— Your task —
From the data that follows, copy every line holding the string "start".

— Data block —
"""

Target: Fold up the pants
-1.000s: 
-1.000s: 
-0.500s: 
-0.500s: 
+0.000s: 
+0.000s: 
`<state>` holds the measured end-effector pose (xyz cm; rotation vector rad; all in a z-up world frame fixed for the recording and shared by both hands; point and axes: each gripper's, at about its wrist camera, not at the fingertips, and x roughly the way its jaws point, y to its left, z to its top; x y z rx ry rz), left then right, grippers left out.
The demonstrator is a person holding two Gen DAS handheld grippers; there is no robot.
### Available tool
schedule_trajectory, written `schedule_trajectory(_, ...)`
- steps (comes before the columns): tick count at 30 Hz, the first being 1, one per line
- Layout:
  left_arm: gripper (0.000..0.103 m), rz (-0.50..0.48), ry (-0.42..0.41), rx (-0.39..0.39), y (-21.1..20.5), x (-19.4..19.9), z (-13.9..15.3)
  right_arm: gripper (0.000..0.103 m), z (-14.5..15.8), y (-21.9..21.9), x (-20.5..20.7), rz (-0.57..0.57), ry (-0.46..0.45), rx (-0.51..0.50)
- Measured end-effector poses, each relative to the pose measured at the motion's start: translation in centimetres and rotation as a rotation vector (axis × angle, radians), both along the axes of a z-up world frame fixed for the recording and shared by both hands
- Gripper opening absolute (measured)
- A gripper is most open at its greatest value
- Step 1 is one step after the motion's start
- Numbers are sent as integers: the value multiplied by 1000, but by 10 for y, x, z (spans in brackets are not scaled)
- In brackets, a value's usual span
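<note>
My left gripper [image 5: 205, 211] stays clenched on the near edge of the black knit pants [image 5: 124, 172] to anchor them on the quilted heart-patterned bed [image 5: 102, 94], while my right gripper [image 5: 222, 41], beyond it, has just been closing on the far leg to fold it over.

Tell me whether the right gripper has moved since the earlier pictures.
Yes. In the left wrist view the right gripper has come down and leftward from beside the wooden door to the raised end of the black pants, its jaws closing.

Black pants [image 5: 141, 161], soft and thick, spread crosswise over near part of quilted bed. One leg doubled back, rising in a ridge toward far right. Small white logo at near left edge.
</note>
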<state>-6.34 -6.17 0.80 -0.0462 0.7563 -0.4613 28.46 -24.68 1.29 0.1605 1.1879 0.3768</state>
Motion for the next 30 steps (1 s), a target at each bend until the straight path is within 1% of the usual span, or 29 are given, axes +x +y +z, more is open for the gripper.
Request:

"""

— Solution to the exercise —
- Measured end-effector poses, each relative to the pose measured at the motion's start: translation in centimetres and rotation as a rotation vector (axis × angle, radians), both along the axes of a z-up world frame fixed for the recording and shared by both hands
- Step 1 is one step after the motion's start

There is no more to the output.